» ABOUT THIS EXERCISE
Transcribe the listing below word for word but skip its images.
*** Opening of DATA SEGMENT ***
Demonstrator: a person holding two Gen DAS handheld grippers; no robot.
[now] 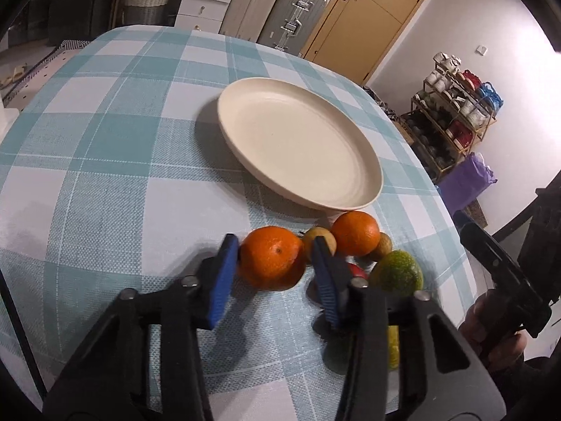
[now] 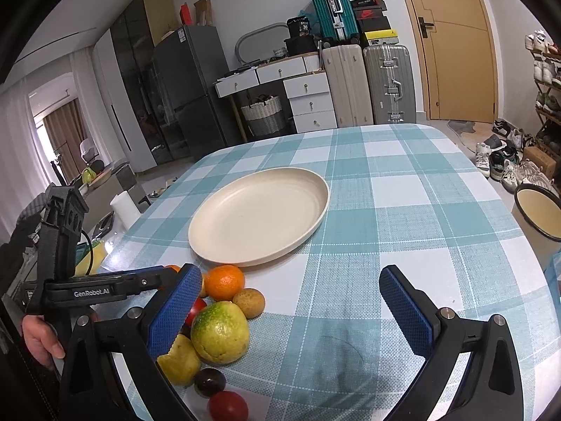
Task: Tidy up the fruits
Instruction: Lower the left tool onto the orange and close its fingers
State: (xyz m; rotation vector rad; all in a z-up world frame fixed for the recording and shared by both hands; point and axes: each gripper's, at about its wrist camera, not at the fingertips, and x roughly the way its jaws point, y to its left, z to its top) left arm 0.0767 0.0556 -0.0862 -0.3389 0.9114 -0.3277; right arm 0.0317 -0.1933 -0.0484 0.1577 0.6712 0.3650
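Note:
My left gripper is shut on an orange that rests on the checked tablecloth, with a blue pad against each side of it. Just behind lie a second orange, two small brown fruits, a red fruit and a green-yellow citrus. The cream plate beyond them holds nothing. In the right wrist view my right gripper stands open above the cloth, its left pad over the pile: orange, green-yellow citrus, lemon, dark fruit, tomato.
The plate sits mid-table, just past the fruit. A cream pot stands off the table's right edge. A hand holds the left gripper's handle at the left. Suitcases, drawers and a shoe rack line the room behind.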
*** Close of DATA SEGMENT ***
» TASK ANSWER
Demonstrator: a person holding two Gen DAS handheld grippers; no robot.
[now] 
[now] 
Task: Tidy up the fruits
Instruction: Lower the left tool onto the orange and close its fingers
State: (xyz m; rotation vector rad; all in a z-up world frame fixed for the recording and shared by both hands; point and axes: each gripper's, at about its wrist camera, not at the fingertips, and x roughly the way its jaws point, y to its left, z to its top) left arm 0.0767 0.0556 -0.0862 -0.3389 0.9114 -0.3277; right arm 0.0317 -0.1933 -0.0484 0.1577 0.6712 0.3650
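Note:
My left gripper is shut on an orange that rests on the checked tablecloth, with a blue pad against each side of it. Just behind lie a second orange, two small brown fruits, a red fruit and a green-yellow citrus. The cream plate beyond them holds nothing. In the right wrist view my right gripper stands open above the cloth, its left pad over the pile: orange, green-yellow citrus, lemon, dark fruit, tomato.
The plate sits mid-table, just past the fruit. A cream pot stands off the table's right edge. A hand holds the left gripper's handle at the left. Suitcases, drawers and a shoe rack line the room behind.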

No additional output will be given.